NetBSD Problem Report #38293

From martin@duskware.de  Tue Mar 25 11:33:06 2008
Return-Path: <martin@duskware.de>
Received: from mail.netbsd.org (mail.netbsd.org [204.152.190.11])
	by narn.NetBSD.org (Postfix) with ESMTP id BCA5163B863
	for <gnats-bugs@gnats.netbsd.org>; Tue, 25 Mar 2008 11:33:06 +0000 (UTC)
Message-Id: <20080325095556.2167863B8A5@narn.NetBSD.org>
Date: Tue, 25 Mar 2008 09:55:56 +0000 (UTC)
From: Christoph_Egger@gmx.de
Reply-To: Christoph_Egger@gmx.de
To: netbsd-bugs-owner@NetBSD.org
Subject: panic: fp_save ipi didn't
X-Send-Pr-Version: www-1.0

>Number:         38293
>Category:       port-amd64
>Synopsis:       panic: fp_save ipi didn't
>Confidential:   no
>Severity:       serious
>Priority:       medium
>Responsible:    port-amd64-maintainer
>State:          closed
>Class:          sw-bug
>Submitter-Id:   net
>Arrival-Date:   Tue Mar 25 11:35:00 +0000 2008
>Closed-Date:    Sun Feb 22 08:00:13 +0000 2009
>Last-Modified:  Sun Feb 22 08:00:13 +0000 2009
>Originator:     Christoph Egger
>Release:        4.99.48
>Organization:
>Environment:
NetBSD 4.99.48 (GENERIC) #0: Mon Jan 7 21:47:09 PST 2008 builds@wb28:/home/builds/ab/HEAD/amd64/200801070002Z-obj/home/builds/ab/HEAD/src/sys/arch/amd64/compile/GENERC amd64
>Description:

The kernel panics in src/sys/arch/amd64/amd64/fpu.c
with "panic: fp_save ipi didn't"

In all panics I have got so far, the backtrace is always the same:

fpusave_lwp() at netbsd:fpusave_lwp+0x7b
cpu_lwp_free() at netbsd:cpu_lwp_free+0x2c
exit1() at netbsd:exit1+0x5f1
sys_exit() at netbsd:sys_exit+0x67
syscall() at netbsd:syscall+0xa9


To get this panic, a simple command is enough:

dmesg | less

However, the important thing here is the pipe. And the panic
always happens when the command _after_ the pipe ("less" in the
above example) does the exit syscall.

The panic does not always happen, but it is reproducable in an
non-interactive way:

while true; dmesg | fgrep "something"; done

Then wait for the panic and when it happens, then always when
fgrep does the exit syscall.


Joerg Sonnenberger told me, this (or similar) panics
has been seen on non-x86 hardware so I assign this to
category "kern" instead to "port-amd64".

>How-To-Repeat:

Set up a Xen environment with Xen 3.3-unstable,
changeset 17264. You can get the sources
from

hg clone http://xenbits.xensource.com/staging/xen-unstable.hg/

Older Xen versions don't have the necessary bugfixes to run
NetBSD/amd64 as HVM guest.

It doesn't matter if you run NetBSD or Linux as Dom0.
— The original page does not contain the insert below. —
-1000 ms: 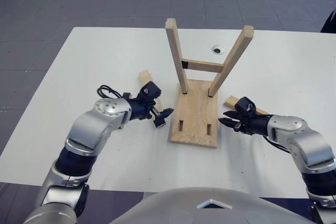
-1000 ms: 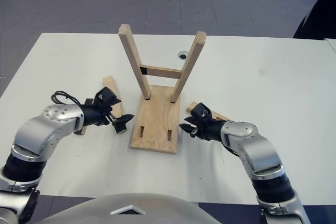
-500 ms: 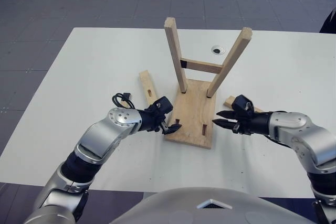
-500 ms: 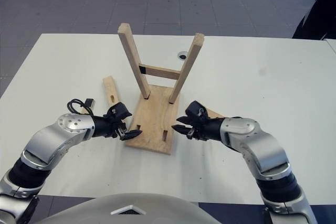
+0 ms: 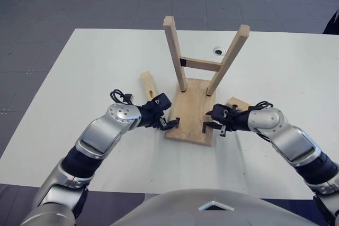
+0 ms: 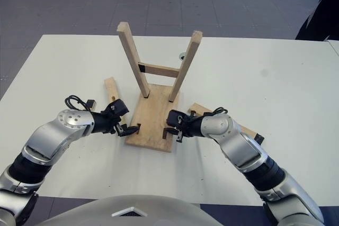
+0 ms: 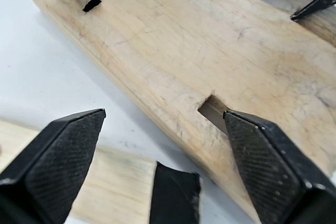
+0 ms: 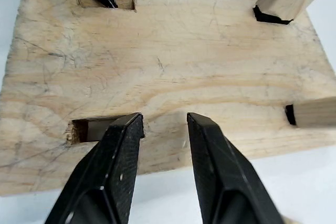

Then install NetBSD/amd64 in a HVM guest and after you have
a NetBSD disk image.

Very important is, that you assign more virtual VCPUs to
the HVM guest than physical CPUs are present (I use twice VCPUs
as physical CPUs are available). And you must have two physical
CPUs at a minimum (=> 4 VPUs for the guest at a miminum).
Then boot NetBSD/amd64.

Login and run

while true; dmesg | fgrep "something"; done

Sometimes the panic even happens during boot when the
boot shell scripts runs.


>Fix:

>Release-Note:

>Audit-Trail:
From: "Jared D. McNeill" <jmcneill@invisible.ca>
To: gnats-bugs@NetBSD.org
Cc: kern-bug-people@netbsd.org, gnats-admin@netbsd.org, 
 netbsd-bugs@netbsd.org
Subject: Re: kern/38293: panic: fp_save ipi didn't
Date: Tue, 25 Mar 2008 12:06:59 -0400

 Christoph_Egger@gmx.de wrote:
 > Joerg Sonnenberger told me, this (or similar) panics
 > has been seen on non-x86 hardware so I assign this to
 > category "kern" instead to "port-amd64".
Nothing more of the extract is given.